::: Given data
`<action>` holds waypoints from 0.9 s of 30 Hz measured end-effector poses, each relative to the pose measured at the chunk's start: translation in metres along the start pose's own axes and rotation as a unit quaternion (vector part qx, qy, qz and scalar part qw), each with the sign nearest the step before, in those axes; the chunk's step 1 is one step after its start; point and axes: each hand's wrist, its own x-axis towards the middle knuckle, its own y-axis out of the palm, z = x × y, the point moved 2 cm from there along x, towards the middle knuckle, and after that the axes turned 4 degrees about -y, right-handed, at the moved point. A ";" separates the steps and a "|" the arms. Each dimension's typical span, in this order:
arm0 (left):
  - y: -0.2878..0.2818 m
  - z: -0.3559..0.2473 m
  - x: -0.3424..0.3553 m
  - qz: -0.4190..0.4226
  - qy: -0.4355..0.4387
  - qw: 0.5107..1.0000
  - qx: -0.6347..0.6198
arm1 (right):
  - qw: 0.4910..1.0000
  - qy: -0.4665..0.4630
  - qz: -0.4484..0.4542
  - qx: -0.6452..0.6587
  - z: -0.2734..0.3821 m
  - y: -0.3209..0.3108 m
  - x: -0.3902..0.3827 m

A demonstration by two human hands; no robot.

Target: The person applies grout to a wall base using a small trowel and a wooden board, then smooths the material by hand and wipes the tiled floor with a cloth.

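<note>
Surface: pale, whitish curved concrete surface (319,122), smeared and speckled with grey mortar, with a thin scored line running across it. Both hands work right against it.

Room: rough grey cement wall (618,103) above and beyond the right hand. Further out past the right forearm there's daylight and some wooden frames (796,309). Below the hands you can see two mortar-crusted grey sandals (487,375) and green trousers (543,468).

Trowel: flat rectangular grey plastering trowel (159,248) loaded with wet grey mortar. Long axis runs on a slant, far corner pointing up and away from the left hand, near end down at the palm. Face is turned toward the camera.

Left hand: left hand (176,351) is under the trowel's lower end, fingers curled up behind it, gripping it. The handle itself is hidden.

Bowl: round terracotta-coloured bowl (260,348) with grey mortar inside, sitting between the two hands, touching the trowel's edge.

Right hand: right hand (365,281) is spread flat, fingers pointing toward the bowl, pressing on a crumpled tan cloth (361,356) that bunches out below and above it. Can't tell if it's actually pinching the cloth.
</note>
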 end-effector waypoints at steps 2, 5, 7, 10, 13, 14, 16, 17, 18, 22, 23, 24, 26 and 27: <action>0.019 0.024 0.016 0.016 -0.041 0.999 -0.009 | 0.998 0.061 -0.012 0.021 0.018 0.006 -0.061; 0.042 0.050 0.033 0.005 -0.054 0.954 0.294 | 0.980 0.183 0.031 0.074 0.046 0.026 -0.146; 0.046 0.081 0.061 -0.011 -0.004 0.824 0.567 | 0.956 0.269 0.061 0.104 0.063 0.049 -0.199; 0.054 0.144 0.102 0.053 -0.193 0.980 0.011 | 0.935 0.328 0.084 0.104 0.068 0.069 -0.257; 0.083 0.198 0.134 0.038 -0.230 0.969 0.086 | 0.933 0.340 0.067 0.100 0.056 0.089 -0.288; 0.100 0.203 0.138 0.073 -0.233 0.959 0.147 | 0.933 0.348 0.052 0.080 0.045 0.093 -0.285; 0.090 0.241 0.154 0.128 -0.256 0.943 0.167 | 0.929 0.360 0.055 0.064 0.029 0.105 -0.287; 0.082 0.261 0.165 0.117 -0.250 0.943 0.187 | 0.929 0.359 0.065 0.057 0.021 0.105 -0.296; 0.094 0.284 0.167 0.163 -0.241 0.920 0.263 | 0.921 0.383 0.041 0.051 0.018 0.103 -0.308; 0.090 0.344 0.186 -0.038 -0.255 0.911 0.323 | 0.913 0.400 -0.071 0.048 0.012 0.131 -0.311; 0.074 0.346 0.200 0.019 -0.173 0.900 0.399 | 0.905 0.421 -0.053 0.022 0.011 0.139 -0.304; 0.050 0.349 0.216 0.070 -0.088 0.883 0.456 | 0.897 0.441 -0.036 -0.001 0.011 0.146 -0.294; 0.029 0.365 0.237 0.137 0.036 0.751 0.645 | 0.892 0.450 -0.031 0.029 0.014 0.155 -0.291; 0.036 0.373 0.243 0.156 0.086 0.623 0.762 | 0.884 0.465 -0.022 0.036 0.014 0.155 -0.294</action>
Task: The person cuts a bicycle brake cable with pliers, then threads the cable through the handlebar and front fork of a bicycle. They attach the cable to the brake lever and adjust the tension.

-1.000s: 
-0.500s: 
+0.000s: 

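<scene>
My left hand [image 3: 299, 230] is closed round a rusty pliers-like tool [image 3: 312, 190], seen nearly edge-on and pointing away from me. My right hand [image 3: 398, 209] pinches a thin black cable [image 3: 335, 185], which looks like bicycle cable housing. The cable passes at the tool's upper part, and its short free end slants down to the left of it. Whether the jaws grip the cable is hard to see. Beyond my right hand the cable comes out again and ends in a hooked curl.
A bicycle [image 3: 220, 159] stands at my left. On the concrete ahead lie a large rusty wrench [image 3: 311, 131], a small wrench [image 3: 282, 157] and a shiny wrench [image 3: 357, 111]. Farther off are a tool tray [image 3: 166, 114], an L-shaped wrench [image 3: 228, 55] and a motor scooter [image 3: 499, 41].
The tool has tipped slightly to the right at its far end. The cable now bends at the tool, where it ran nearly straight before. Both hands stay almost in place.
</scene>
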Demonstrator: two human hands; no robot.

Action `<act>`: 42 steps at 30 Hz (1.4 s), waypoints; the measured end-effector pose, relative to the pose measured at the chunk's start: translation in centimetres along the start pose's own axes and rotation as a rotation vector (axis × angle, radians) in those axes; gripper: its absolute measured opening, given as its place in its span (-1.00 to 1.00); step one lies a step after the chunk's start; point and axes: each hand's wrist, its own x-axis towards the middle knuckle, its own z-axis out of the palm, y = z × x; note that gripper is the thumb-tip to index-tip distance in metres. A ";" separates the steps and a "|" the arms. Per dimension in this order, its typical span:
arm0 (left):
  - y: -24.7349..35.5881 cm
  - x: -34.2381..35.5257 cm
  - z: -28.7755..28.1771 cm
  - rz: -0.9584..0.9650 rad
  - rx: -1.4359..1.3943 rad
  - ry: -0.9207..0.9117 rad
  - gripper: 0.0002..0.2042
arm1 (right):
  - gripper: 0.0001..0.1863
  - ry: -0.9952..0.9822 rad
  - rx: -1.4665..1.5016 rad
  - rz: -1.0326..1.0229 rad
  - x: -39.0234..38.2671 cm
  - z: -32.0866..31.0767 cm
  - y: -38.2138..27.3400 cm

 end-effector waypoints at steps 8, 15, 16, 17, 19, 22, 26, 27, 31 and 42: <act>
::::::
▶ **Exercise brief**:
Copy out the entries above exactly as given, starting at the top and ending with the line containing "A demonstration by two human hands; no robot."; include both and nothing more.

▶ **Expected answer**:
`<action>` holds waypoints from 0.9 s of 30 Hz measured end-effector poses, each relative to the pose measured at the chunk's start: translation in metres along the start pose's own axes and rotation as a unit quaternion (vector part qx, qy, qz and scalar part qw), each with the sign nearest the step before, in those axes; the chunk's step 1 is one step after its start; point and axes: each hand's wrist, its own x-axis towards the middle knuckle, its own y-axis out of the palm, z = x × y, the point moved 2 cm from there along x, towards the middle knuckle, and after that the axes turned 4 degrees about -y, right-handed, at the moved point. A ";" separates the steps and a "|" the arms. Each dimension's typical span, in this order:
arm0 (left):
  - y: -0.2878..0.2818 m
  - z: -0.3559..0.2473 m
  - x: -0.3424..0.3553 m
  - qz: -0.4190..0.4226
  - qy: -0.4355..0.4387
  - qw: 0.5107..1.0000
  - qx: -0.6347..0.6198
arm1 (right):
  - qw: 0.4910..1.0000
  - qy: -0.4665..0.4630
  - qz: -0.4484..0.4542
  - qx: -0.6452..0.6587
  - z: -0.2734..0.3821 m
  - y: -0.3209..0.3108 m
  - x: -0.3902..0.3827 m

A demonstration by two human hands; no robot.

This is the complete output.